Instructions for the task - For each line below that includes the string "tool", show the whole line.

Data records -
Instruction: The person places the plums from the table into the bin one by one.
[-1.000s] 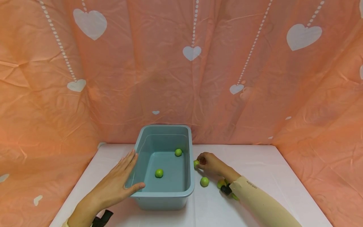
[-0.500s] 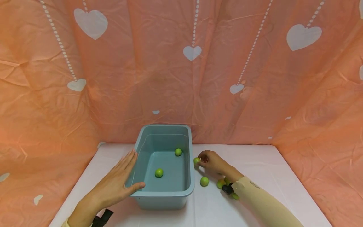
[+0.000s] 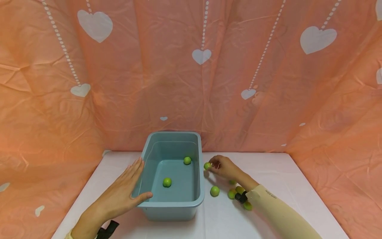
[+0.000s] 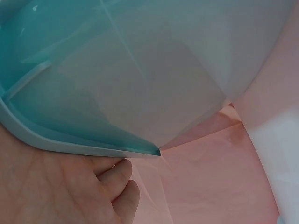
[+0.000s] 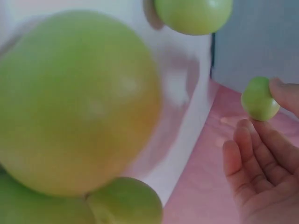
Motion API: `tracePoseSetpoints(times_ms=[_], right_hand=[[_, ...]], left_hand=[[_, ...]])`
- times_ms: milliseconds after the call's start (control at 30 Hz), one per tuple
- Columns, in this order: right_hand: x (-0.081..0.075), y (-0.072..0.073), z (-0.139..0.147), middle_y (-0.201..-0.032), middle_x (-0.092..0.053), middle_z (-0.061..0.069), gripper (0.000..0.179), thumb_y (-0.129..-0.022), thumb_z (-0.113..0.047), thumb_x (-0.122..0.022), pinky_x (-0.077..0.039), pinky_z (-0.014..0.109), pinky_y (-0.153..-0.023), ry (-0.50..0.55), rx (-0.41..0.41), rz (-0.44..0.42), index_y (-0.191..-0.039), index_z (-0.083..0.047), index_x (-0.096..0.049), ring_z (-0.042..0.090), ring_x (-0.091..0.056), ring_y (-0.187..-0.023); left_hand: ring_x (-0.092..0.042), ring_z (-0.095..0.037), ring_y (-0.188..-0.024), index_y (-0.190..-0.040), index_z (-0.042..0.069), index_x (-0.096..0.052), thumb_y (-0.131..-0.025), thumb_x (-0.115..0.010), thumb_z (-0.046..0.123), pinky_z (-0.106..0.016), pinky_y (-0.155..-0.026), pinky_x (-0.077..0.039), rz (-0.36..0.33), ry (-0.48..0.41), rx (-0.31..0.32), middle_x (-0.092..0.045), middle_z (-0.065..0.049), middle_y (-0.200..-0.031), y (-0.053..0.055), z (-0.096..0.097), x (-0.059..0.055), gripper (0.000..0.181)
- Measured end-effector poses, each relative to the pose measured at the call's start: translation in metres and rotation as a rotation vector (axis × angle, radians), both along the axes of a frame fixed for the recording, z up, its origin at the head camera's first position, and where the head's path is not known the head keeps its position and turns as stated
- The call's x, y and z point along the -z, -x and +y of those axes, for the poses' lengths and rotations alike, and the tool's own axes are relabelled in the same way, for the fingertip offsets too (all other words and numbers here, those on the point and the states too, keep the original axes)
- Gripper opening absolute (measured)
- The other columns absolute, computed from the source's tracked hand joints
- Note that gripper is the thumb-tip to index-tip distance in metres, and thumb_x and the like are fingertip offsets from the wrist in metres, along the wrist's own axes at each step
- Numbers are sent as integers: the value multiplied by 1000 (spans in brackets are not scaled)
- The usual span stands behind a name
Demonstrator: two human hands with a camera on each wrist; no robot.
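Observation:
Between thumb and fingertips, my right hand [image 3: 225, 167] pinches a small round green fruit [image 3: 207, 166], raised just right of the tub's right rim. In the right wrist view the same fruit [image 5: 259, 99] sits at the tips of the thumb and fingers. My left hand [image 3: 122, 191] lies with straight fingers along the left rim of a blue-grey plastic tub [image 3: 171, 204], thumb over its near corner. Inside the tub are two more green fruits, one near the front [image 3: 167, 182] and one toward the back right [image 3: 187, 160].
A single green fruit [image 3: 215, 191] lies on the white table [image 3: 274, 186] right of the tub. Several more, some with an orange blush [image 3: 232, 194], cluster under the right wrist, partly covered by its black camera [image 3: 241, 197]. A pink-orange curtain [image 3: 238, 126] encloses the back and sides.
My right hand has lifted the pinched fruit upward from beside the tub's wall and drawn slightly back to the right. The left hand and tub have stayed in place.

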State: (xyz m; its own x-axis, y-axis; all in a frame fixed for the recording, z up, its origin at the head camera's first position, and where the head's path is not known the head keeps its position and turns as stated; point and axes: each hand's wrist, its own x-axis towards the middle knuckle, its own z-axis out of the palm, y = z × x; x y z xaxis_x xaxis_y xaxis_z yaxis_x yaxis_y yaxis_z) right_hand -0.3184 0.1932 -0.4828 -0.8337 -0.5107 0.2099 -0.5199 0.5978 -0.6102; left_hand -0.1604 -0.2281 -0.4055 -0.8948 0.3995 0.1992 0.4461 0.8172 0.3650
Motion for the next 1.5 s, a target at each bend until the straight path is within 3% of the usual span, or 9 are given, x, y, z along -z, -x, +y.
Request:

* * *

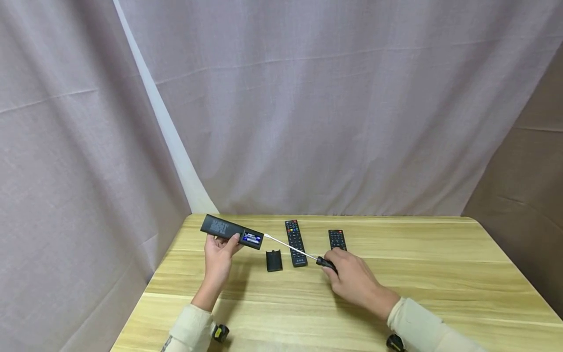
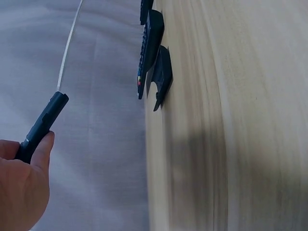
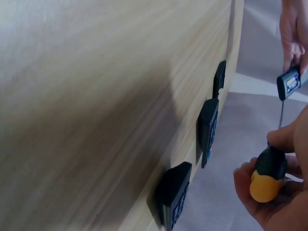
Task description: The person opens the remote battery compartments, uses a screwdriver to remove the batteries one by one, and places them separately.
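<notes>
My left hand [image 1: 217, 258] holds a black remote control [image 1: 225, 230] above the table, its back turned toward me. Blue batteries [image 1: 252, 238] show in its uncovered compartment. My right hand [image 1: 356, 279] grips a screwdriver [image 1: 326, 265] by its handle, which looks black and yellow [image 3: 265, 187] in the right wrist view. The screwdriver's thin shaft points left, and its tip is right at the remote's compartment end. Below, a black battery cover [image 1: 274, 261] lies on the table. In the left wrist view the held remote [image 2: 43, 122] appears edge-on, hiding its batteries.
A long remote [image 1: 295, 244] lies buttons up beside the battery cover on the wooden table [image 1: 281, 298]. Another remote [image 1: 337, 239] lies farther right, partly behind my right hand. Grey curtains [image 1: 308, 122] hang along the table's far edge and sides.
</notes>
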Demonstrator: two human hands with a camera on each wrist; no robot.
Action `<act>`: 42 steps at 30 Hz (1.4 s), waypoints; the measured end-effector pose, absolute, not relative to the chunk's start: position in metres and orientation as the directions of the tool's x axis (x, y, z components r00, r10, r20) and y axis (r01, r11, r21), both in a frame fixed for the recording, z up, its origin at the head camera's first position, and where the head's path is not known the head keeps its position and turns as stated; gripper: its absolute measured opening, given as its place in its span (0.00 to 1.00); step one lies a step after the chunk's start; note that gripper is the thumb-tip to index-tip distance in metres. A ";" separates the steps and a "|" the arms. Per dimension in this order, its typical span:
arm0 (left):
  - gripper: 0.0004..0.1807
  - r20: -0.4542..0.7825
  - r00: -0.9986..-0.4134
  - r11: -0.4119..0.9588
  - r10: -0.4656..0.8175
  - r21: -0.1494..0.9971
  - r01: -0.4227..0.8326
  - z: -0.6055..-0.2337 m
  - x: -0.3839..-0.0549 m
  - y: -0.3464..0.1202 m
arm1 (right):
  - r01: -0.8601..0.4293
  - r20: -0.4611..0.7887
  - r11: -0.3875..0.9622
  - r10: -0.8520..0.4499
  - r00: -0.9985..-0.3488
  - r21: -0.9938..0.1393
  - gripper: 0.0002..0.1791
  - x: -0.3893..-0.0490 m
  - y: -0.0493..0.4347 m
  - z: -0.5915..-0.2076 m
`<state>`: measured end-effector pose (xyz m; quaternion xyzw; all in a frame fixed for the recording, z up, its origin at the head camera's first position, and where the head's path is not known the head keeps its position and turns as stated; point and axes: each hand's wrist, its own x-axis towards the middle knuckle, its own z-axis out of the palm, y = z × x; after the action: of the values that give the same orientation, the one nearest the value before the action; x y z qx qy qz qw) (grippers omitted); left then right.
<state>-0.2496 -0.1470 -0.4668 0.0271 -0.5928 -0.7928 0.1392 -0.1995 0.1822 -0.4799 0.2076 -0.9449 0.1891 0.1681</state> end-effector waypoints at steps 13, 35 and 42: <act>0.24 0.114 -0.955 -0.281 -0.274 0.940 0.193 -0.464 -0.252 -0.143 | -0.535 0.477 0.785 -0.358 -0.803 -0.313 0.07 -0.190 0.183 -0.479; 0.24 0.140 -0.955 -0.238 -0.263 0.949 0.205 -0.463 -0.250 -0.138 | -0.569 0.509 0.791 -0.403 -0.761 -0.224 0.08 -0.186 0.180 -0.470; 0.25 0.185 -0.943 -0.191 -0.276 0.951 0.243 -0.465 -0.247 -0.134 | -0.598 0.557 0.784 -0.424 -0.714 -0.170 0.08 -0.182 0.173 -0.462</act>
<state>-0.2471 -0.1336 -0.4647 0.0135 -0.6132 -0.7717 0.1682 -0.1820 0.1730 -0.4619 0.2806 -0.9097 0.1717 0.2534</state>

Response to this task -
- The call's x, y and z point along the -z, -x and +y of those axes, for the poses' lengths and rotations alike, and the tool's own axes are relabelled in the same way, for the fingertip offsets too (all other words and numbers here, those on the point and the states too, keep the original axes)
Action `<act>`: 42 steps at 30 Hz (1.4 s), waypoints; the measured end-effector pose, absolute, not relative to the chunk's start: position in metres and orientation as the directions of the tool's x axis (x, y, z components r00, r10, r20) and y axis (r01, r11, r21), both in a frame fixed for the recording, z up, its origin at the head camera's first position, and where the head's path is not known the head keeps its position and turns as stated; gripper: its absolute measured opening, given as its place in its span (0.00 to 1.00); step one lies a step after the chunk's start; note that gripper is the thumb-tip to index-tip distance in metres. A ";" separates the steps and a "|" the arms. Per dimension in this order, its typical span:

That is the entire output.